December 18, 2011
What do you get when you combine longer lives with a lower birthrate? What do you get when you combine longer live with an exploding birthrate?
Revolution is what you will you get. What that looks like has yet to be determined but society, politics and culture as we know it today will change dramatically.
And that change won’t come easily.
Live long and prosper? You bet. Americans’ rising longevity threatens fiscal calamity and generational warfare. But we have reason to think a grayer society is a richer society.
It’s noontime on a Wednesday at the town dump in this small (population: 6,600), middle-class community 30 miles south of Boston. This means that Bill Weleck, a 64-year-old retired mail carrier, is due for his four-and-a-half-hour work shift. He bicycles in, as usual, and dons a town-issued, fluorescent-green vest and a pair of gloves, then starts sorting through bags of plastic bottles in search of recyclables. The air is a tad pungent, but that doesn’t bother Weleck, who looks forward to the work. As he puts it, “What would I be doing at home? This gets me out into the community.”
Weleck isn’t working for wages. He is compensated for his time by an abatement on his property taxes worth up to $750 per year. The state’s “senior property tax work-off program” is popular with fiscally strapped Massachusetts towns that can’t afford to pay union-scale wages for needed work. Some 30 residents in West Bridgewater, ranging in age from their mid-60s to mid-80s, can be found not only at the dump (a much-desired worksite among the men) but also at the library, the forestry and maintenance departments, and the warrens of town hall. “The girls I have–and I call them girls–want to learn,” said Karen Lavin, a Building Department supervisor for a rotating crew of seniors who greet customers at the window, answer the phones, and help to process permits. “In my opinion, they’re worth every penny.”

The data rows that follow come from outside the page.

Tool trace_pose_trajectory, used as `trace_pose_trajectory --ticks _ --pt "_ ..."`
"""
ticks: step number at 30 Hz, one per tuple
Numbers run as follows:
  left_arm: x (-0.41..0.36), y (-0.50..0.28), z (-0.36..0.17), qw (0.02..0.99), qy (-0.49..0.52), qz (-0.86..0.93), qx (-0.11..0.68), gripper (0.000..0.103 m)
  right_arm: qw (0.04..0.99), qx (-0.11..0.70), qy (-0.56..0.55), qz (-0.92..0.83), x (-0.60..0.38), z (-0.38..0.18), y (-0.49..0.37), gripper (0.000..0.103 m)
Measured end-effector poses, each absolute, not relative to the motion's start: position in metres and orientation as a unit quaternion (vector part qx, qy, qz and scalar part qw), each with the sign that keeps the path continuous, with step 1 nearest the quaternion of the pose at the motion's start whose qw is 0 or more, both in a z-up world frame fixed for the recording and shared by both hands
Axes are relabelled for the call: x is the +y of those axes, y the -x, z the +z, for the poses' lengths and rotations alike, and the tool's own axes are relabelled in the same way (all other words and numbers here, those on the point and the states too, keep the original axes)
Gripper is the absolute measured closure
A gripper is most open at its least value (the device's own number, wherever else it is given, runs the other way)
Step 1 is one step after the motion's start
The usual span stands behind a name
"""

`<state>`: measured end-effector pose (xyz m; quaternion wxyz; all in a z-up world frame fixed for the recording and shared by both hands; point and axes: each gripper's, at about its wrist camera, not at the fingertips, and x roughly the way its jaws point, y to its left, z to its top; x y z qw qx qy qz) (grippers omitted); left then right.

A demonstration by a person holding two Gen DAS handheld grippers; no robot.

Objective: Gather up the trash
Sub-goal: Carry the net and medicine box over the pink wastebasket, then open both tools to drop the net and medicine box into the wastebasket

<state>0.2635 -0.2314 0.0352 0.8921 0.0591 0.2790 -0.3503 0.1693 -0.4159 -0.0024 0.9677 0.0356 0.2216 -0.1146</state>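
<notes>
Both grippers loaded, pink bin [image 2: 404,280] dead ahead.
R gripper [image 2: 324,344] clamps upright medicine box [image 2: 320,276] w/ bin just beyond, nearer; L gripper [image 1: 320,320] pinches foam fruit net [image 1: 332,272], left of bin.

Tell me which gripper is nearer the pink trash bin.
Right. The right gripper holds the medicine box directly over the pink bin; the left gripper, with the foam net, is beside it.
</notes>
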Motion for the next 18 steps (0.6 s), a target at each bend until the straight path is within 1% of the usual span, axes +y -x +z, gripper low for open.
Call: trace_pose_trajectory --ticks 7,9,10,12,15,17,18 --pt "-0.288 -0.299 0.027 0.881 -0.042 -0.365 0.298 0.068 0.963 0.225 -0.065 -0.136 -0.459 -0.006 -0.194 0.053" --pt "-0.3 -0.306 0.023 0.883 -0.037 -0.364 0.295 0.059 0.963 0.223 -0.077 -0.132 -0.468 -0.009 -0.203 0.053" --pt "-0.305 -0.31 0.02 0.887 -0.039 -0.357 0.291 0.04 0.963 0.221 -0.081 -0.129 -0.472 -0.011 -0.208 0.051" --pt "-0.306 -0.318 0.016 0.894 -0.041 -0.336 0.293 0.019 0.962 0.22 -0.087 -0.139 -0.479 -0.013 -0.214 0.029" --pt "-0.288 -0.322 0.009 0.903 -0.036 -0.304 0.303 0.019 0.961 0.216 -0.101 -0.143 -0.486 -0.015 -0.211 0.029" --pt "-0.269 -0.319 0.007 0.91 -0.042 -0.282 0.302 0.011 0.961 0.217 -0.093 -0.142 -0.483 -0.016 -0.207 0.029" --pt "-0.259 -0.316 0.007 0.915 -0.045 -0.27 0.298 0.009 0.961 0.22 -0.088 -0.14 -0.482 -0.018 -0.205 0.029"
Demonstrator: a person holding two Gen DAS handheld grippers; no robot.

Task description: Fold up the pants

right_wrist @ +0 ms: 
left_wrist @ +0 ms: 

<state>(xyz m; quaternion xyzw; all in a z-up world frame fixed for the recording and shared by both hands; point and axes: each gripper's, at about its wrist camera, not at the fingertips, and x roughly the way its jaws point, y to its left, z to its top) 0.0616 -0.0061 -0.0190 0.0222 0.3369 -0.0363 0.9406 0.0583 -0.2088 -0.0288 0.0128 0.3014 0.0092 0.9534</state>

Americans, it’s no secret, are living longer than ever. Life expectancy at birth, currently about 78 years, is increasing at the rate of roughly 1.5 years per decade. Baby boomers, born between 1946 and 1964, are turning 65 at the rate of 10,000 per day. The number of Americans age 65 or older, a mere 20 million in 1970, is on track to rise from about 40 million today to some 70 million by 2030. The share of seniors in the population, now about 13 percent, will reach 18 percent by 2030. The ranks of Americans who survive into their 90s are expected to soar from 1.9 million in 2010 to 9 million in 2050.
Long life may well be a blessing for the individual. But is it also a blessing for society? The fashionable answer is an increasingly anxious no. Choose your apocalyptic metaphor. The aging of America represents a “financial time bomb,” The New York Times has proclaimed–with the solvency of Social Security, Medicare, and Medicaid (the last in line for nursing-home payments for patients who have depleted their assets) all at risk. Foreign Policy magazine has warned that a “gray tsunami is sweeping the planet,” the United States included.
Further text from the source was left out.